Nvidia GTX 970

Manuel Palacios

Joined: 18 Jan 05

Posts: 40

Credit: 224259334

RAC: 0

19 Mar 2015 4:29:07 UTC

Topic 198018

(moderation:

)

I am currently running 2 EVGA SC Nvidia GTX970's with an Intel Core i5 4690k + 2x4gb 2133mhz ram. I am wondering how many concurrent tasks other GPU users are using for this card. I'm currently running .2 CPU + .5 GPU and am getting ~87% GPU usage, and ~80% MCU usage. Is .33 advisable for this setup?

Also, I know the issue where these cards compute on P2 power state and that limits the card's ram speed to 3004mhz while in P0 the ram goes its designated speed of 3505mhz.

Can anyone enlighten me how to get that to run stable? When I use Nvidia Inspector to set the GDDR speed to 3505mhz under P2, my machine will shut down and reboot.

Thanks!

mikey

Joined: 22 Jan 05

Posts: 12834

Credit: 1884144890

RAC: 905602

Nvidia GTX 970

19 Mar 2015 11:06:01 UTC

Message 131537

(moderation:

)

Quote:

I am currently running 2 EVGA SC Nvidia GTX970's with an Intel Core i5 4690k + 2x4gb 2133mhz ram. I am wondering how many concurrent tasks other GPU users are using for this card. I'm currently running .2 CPU + .5 GPU and am getting ~87% GPU usage, and ~80% MCU usage. Is .33 advisable for this setup?

Thanks!

Yes I would at last try it, I am running a GTX760 and running 2 units at once just fine, I would think at only 87% usage you have enough headroom left. One thing to keep an eye on though would be to leave a cpu core free for each gpu if you do, at least in the beginning, to ensure it is well fed and running at top speed.

I can't help you with the other question though, sorry.

archae86

Joined: 6 Dec 05

Posts: 3161

Credit: 7315748355

RAC: 2302660

I've been running a GTX 970

19 Mar 2015 12:56:23 UTC

Message 131538

(moderation:

)

I've been running a GTX 970 here for a while at 3X. I don't recall my testing details and am not sure whether I tried 4X or not, but am sure 3X was more productive than 2X.

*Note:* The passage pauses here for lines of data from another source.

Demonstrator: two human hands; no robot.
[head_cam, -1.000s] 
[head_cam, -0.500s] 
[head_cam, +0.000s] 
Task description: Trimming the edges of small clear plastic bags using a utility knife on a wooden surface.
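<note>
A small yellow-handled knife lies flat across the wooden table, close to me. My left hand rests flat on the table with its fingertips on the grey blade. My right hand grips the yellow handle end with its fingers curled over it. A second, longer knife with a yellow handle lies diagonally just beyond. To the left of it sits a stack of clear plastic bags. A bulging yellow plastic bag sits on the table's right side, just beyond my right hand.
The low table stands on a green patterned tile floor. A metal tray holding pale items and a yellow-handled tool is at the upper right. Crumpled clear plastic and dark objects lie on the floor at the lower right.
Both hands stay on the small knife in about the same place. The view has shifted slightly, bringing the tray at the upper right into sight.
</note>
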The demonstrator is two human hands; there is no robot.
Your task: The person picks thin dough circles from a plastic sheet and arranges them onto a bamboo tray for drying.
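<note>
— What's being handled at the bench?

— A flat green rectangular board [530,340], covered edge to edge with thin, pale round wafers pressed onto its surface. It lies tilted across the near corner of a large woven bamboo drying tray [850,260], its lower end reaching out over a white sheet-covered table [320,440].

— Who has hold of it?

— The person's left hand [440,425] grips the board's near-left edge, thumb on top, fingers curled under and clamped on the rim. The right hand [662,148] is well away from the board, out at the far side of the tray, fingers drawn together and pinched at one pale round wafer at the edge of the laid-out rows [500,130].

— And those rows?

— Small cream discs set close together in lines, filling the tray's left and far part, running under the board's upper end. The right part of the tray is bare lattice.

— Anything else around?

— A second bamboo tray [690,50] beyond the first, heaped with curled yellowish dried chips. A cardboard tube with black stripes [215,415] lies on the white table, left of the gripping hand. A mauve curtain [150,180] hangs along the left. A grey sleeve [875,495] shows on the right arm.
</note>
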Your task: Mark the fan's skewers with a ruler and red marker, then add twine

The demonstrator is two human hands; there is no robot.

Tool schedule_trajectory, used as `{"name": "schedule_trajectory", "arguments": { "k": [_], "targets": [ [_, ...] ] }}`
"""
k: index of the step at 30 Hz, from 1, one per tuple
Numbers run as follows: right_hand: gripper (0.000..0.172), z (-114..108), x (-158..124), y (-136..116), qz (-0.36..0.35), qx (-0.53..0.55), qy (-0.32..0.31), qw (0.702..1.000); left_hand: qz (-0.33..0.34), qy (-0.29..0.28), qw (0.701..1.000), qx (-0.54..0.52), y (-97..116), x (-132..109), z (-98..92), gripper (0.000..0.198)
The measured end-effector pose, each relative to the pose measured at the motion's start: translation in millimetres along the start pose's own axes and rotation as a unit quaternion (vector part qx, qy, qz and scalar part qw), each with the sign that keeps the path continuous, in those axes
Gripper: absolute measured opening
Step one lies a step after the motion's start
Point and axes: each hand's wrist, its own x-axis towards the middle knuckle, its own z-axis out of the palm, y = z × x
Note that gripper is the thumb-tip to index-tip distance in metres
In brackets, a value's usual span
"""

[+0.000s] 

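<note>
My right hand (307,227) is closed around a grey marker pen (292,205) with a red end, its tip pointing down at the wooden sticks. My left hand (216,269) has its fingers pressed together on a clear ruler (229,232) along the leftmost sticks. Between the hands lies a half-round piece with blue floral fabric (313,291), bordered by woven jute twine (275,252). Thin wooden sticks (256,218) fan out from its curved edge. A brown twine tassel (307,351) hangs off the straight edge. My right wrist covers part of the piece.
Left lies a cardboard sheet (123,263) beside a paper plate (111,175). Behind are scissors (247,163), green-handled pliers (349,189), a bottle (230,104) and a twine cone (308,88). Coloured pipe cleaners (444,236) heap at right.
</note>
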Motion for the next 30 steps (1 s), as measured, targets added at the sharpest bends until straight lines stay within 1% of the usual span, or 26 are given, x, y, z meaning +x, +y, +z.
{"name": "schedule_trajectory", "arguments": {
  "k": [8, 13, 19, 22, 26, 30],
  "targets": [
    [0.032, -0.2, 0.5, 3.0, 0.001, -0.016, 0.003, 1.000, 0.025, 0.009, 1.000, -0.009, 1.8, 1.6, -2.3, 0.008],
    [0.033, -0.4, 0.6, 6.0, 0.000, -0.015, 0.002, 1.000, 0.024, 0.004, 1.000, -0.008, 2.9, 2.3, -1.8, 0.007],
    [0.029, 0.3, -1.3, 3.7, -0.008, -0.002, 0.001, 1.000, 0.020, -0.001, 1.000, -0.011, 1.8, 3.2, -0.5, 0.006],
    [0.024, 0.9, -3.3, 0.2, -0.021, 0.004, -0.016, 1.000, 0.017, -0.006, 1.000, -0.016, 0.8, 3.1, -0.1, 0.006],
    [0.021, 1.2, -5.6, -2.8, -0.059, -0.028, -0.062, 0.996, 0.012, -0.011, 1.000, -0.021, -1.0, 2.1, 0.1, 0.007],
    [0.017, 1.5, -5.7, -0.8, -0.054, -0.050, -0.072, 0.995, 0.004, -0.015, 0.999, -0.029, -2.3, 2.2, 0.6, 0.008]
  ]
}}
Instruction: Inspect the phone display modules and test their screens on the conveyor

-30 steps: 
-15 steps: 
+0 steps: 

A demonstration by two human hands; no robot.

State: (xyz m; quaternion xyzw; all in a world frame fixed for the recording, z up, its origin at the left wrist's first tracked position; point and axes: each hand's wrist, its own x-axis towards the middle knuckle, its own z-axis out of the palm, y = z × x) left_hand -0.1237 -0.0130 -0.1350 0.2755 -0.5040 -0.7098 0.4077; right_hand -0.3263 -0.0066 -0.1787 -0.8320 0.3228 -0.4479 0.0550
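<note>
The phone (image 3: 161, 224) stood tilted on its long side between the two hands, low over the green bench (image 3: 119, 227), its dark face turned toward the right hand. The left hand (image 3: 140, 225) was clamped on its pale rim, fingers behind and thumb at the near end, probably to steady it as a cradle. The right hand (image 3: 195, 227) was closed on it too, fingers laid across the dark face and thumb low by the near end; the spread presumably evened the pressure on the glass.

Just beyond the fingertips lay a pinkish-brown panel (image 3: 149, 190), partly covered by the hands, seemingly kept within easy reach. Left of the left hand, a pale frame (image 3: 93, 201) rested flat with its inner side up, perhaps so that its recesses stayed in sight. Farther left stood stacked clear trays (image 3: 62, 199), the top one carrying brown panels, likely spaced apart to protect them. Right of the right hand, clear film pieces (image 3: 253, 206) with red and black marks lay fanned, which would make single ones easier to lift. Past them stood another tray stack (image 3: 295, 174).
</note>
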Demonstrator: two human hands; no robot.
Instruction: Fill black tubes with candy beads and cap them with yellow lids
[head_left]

But all my testing was on Perseus with v 1.39 code. The current work of comparable interest is Parkes PMPS. More importantly, there is a beta application out (currently version 1.52) which has dramatically helped the Einstein productivity of my GTX 970. But I have not redone any multiplicity benefit testing. Your choice of 2X is probably not very greatly different in output than the optimum.

If productivity is your main interest, then run, do not walk, to your Einstein account configuration settings for the location (aka venue) you have that host in, and enable beta test. You have chosen to hide your computers, so I can't just click on your task list to see whether you have already done so. I suggest you unhide them if you ask for assistance here.

Manuel Palacios

Joined: 18 Jan 05

Posts: 40

Credit: 224259334

RAC: 0

Mikey: thank you for your

19 Mar 2015 16:22:43 UTC

Message 131539 in response to message 131538

(moderation:

)

Mikey: thank you for your answer, at 87% GPU usage I am completely unsure if that 3rd task would be anymore productive, but nevertheless there is some headroom left in the cards.

Archae: I have made the computers visible, so you should be able to see them now and and thus also the amount of time it takes to complete tasks. Also, I am indeed running the beta Parks 1.52 app. Also, I am running my Corei5 4690k at 3.9ghz, it crunches Primegrid Seventeen or Bust tasks on 3 cores, and 1 core is left free to feed the GPU's.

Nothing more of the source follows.